WORK TASK:
Copy word for word, please, the lines of the entries below running from the one containing "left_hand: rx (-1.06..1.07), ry" to the one containing "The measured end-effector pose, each", both ends included.

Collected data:
··········

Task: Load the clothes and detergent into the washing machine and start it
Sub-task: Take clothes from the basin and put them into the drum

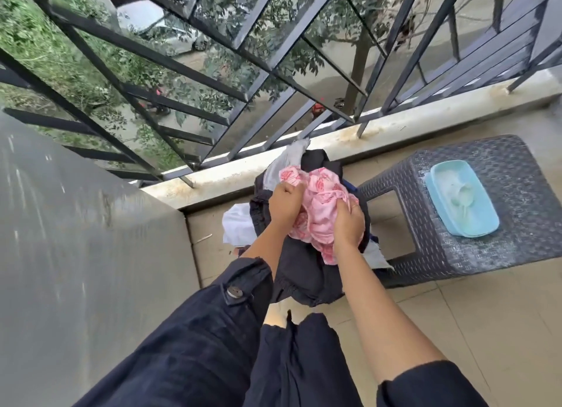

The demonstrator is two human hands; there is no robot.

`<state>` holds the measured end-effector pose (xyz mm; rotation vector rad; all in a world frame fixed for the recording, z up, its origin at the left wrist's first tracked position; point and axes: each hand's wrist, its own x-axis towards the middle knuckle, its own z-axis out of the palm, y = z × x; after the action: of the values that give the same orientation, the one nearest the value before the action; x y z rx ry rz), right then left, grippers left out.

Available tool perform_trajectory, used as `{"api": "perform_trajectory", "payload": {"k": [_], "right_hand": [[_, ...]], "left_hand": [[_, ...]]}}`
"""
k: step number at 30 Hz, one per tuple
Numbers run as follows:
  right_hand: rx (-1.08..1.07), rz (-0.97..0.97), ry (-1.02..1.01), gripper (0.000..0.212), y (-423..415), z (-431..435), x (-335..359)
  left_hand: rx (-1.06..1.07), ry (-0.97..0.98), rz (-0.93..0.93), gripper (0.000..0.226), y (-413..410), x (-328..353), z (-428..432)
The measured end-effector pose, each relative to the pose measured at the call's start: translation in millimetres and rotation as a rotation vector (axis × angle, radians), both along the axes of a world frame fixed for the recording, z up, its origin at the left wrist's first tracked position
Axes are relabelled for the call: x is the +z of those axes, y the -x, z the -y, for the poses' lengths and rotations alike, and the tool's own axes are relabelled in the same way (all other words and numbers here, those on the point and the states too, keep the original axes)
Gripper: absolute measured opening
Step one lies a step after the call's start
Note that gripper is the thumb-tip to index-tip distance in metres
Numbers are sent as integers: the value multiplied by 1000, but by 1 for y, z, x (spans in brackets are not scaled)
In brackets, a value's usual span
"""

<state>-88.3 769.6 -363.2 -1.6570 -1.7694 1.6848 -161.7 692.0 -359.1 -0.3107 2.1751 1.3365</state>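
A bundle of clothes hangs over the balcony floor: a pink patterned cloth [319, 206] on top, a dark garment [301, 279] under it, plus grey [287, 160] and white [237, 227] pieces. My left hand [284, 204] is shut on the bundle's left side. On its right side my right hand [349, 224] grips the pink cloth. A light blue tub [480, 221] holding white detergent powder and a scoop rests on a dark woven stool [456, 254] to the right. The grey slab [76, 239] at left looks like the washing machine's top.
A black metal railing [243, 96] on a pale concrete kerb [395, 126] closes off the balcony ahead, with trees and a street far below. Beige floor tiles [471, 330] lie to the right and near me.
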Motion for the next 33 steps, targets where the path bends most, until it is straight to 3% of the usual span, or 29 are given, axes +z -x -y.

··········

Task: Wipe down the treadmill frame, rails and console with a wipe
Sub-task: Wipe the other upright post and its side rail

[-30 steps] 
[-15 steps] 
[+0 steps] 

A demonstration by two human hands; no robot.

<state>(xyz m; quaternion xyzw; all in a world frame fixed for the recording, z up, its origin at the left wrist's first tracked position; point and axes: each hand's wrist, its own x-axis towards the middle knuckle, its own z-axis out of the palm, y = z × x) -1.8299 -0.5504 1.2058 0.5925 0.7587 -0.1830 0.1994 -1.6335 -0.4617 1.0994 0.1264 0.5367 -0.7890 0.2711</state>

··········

RESULT OF THE EXERCISE:
  left_hand: rx (-1.06..1.07), ry (-0.97..0.98), rz (-0.93..0.93), gripper (0.000..0.226), y (-413..410), x (-328..353), z (-428..432)
The measured end-effector pose, each relative to the pose measured at the call's start: translation in millimetres and rotation as a rotation vector (axis × angle, radians), both along the axes of a world frame fixed for the recording, z up, its origin at the left wrist's first tracked position

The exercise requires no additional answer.